LRSC Precision Ag Program – Preparing Tomorrow’s Ag Workforce Today
It’s called Precision Agriculture and sometimes referenced as Digital Agriculture, but at Lake Region State College, the Precision Agriculture program is rooted in traditional agriculture where students learn all components of agriculture with a hands-on approach.
Preston Sundeen, director of the Precision Ag program at Lake State College said the program ensures students have a solid base with soil science, weed science, management, and other areas while also introducing them to the precision ag technologies equipment, software and practices.

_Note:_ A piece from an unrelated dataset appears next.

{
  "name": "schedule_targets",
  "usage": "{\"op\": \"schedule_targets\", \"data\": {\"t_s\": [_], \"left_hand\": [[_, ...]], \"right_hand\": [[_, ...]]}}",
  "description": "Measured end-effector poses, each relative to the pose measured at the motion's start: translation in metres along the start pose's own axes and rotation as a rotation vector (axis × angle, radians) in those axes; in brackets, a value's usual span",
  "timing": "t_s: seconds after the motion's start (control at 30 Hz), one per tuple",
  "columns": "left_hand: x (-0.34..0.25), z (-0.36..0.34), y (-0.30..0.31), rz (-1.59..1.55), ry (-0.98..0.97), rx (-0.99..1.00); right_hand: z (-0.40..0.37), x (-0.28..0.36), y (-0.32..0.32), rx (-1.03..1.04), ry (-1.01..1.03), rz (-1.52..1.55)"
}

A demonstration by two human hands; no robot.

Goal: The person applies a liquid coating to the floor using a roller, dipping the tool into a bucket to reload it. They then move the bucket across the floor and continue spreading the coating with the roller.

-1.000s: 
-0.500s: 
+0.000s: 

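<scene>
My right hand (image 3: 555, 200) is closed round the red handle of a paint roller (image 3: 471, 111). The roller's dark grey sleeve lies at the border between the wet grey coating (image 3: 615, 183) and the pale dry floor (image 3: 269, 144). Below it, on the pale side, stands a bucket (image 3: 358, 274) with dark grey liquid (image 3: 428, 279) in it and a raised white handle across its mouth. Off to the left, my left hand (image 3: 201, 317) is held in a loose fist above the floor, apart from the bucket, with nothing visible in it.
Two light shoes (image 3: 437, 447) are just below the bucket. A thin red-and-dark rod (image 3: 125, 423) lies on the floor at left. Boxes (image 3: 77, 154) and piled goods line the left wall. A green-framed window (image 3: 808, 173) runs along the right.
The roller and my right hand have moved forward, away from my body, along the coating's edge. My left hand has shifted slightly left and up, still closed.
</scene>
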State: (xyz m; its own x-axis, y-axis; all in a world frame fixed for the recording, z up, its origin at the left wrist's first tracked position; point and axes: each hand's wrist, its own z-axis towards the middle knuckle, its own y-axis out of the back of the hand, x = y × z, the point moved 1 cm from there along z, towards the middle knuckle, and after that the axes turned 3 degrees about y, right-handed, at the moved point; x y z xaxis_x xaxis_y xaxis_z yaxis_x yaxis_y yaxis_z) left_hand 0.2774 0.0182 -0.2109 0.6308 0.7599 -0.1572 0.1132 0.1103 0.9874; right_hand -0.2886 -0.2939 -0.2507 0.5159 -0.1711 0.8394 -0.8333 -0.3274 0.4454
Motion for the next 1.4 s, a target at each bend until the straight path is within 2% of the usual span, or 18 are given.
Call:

Sundeen and other instructors with the Precision Ag program know the importance of balancing new technologies that enhance ag operations and are sustainable for producers.
“Students enrolled in the Precision Ag program are returning to a family farm and ranch operation, entering the ag industry as a skilled professional, or continuing their education toward a bachelor’s degree or more,” he said.
Efficiency has spurred the adoption of various forms of precision agriculture technologies. The variability in soils and surrounding ecosystems demand better use of information to benefit all. The technology that precision agriculture offers collects immense amounts of data that assists in making field management decisions.
“Technology will play a bigger role each year,” Sundeen said.
Industry partnerships and guest lecturers keep the latest happenings and technologies in front of the students. Students also participate in many seminars, trainings, and field trips.
This January, ag faculty participated in the precision ag summit held in Jamestown, ND.
This fall, the program showcased to 65,000 high school students during the National Future Farmer of America conference in Indianapolis Oct. 24th through 27th. The opportunity to attend came through the Cenex Harvest States Foundation, which supports LRSC Precision Ag with scholarships and program enhancement. The CHS Foundation funded the purchase of the combine simulator that was on display at the FFA convention. The simulator is used in classroom application, workforce training for producers and laborers, and at outreach events to showcase the precision ag program.
Other trips this year included a visit to potash mines in Manitoba and the Budweiser brewery in Moorhead, Minnesota. Students and faculty in the program attended the Precision Planting winter conference held in Fargo, ND.
The program also does service projects and hosts special events. Last summer the students grew produce as part of a community garden that resulted in hundreds of pounds of fresh vegetables for the area food pantry. Students and faculty highlighted the program for the community during a special event that also had a keynote by Damian Mason.
And LRSC students who enroll in the precision ag program are preparing to to take agriculture into the future, whether working in the family operation or one of the various ag-related service industries.
LRSC also is working with other colleges to expand their ag education offerings.
A partnership between Dakota College at Bottineau, Lake Region State College, and Williston State College, will bring an agricultural degree to the DCB campus.
Starting in Fall 2019, Dakota College at Bottineau (DCB) will be offering a program in agriculture. DCB will partner with Lake Region State College and Williston State College for the delivery of certain courses for this program. Learning opportunities will continue to grow as technology advances for the betterment of production agriculture, whether it be in the form of unmanned aerial systems, emerging software, or other undiscovered agriculture revolution. Lake Region State College’s ag program will be there to tackle those activities to produce graduates ready for the task.